[aur-general] Dropping official gitlab packages

Anatol Pomozov anatol.pomozov at gmail.com
Fri Dec 27 17:45:50 UTC 2019


Hi

On Fri, Dec 27, 2019 at 4:19 AM Sven-Hendrik Haase <svenstaro at gmail.com> wrote:
>
>
>
> On Fri, Dec 27, 2019, 09:26 Anatol Pomozov <anatol.pomozov at gmail.com> wrote:
>>
>> Hello Sven-Hendrik
>>
>> On Thu, Dec 26, 2019 at 11:47 AM Sven-Hendrik Haase <svenstaro at gmail.com> wrote:
>> > On Thu, Dec 26, 2019, 18:14 Sébastien Luttringer <seblu at seblu.net> wrote:
>> >>
>> >> On Thu, 2019-12-26 at 01:51 +0100, Sven-Hendrik Haase via aur-general wrote:
>> >> > On Thu, 26 Dec 2019 at 01:43, Anatol Pomozov <
>> >> > Because Docker+EE works flawlessly and reliably while upstream breaks the
>> >> > packages we have every other release. Upstream _needs_ their Docker EE
>> >> > image to work as there's tons of money to be lost there but they don't care
>> >> > about our downstream packages. Also, I didn't see any way to package their
>> >> > EE at the time. I lost too much time maintaining these fruitless packages
>> >> > and it's time to cut those losses.
>> >>
>> >> Hello,
>> >>
>> >> Both Docker images work flawlessly since years (they are officially supported).
>> >> I guess the question was more about EE vs CE.
>> >> I recently noticed than well known opensource distro now use the CE.
>> >>
>> >> Regards,
>> >>
>> >> Sébastien "Seblu" Luttringer
>> >
>> > Let's not go further in this direction please. This thread is about dropping/passing on maintenance of the gitlab packages. Hopefully some other TU can show these packages some love.
>>
>> I think that the question of maintaining 'gitlab' package in
>> [community] is relevant to our future plans. If we want to go with
>> gitlab to manage our repos then I propose to use the Arch package
>> instead of a Docker image. The advantage of using the Arch package is:
>>  - we show that we trust our own packaging abilities
>>  - we put ourselves into our user's shoes. Using 'gitlab' package at
>> our server will help us understand how other users deal with such
>> systems. What are their pain points.
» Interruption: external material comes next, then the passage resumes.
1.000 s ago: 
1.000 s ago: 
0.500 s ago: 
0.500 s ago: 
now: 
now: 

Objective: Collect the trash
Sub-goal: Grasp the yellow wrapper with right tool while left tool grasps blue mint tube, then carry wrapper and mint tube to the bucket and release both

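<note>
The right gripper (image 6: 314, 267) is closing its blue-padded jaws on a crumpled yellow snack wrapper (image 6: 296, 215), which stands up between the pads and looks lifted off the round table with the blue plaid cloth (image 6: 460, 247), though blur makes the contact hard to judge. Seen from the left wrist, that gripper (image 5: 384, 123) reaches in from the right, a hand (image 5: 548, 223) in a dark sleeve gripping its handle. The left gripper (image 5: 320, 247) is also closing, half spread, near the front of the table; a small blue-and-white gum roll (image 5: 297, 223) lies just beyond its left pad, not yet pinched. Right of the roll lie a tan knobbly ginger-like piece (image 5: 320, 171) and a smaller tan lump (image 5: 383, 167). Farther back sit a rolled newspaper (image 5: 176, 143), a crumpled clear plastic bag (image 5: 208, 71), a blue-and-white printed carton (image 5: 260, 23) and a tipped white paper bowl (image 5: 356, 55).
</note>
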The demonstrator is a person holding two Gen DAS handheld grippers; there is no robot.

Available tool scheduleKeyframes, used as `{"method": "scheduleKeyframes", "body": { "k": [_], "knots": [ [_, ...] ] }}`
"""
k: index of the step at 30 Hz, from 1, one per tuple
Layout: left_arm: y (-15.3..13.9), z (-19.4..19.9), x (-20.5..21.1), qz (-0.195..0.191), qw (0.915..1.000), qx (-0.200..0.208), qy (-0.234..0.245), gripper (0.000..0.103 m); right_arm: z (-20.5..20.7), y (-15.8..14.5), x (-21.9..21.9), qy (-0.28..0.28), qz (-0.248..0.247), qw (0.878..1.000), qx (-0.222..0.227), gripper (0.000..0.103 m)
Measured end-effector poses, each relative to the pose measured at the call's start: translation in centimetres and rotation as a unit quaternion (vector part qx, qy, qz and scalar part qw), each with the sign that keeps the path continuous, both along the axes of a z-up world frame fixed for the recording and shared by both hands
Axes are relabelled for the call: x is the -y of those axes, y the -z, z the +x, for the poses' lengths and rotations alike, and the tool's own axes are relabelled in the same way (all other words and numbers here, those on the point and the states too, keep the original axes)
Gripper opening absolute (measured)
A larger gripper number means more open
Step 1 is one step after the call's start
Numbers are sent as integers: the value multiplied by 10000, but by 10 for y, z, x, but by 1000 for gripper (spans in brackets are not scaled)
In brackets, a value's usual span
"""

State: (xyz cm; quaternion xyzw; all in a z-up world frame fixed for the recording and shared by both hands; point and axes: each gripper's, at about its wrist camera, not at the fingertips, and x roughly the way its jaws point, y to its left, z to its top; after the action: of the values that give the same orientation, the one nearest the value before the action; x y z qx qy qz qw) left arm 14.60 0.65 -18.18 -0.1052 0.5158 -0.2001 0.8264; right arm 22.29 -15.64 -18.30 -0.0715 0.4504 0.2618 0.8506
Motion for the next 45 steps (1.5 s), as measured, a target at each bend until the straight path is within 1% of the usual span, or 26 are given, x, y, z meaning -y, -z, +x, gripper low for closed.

Maybe it will force us to rethink
>> how do we manage ruby releases or maybe we come up with better bundler
>> integration or something else.
>>
>> So we need to decide whether we want to use the Arch package or the
>> docker image. If Arch package is the preferable option then it should
>> stay in the repo.
>
>
> The whole point of this is that we don't trust our gitlab packages. I wouldn't build our arch code hosting on those packages from what I've seen in the past. In fact, even if those packages found a maintainer again, I'd be opposed to actually using them ourselves in the short term.
>
> One example of why I don't trust them: sometimes gitlab tags a security release which would in theory need to be released quickly but then fails to build so it stays vulnerable for a few days until I can get the build fixed. This doesn't happen with the docker images.
>
> I think the docker image is by far the preferable option for the time being.

Got it.

Sven-Hendrik, I am actually interested to learn more about gitlab
product and its internals. I see that our package uses the old version
of ruby. Updating the package to ruby-2.6/2.7 and fixing some of the
bugs you mentioned will be a great opportunity for me to learn gitlab
and help community at the same time.

But as we do not plan to use this package at out site then I do not
want to invest too much time into it. What do you think if I take the
ownership over the packages you mentioned then port it to newer ruby
and later (around spring 2020) drop it to AUR?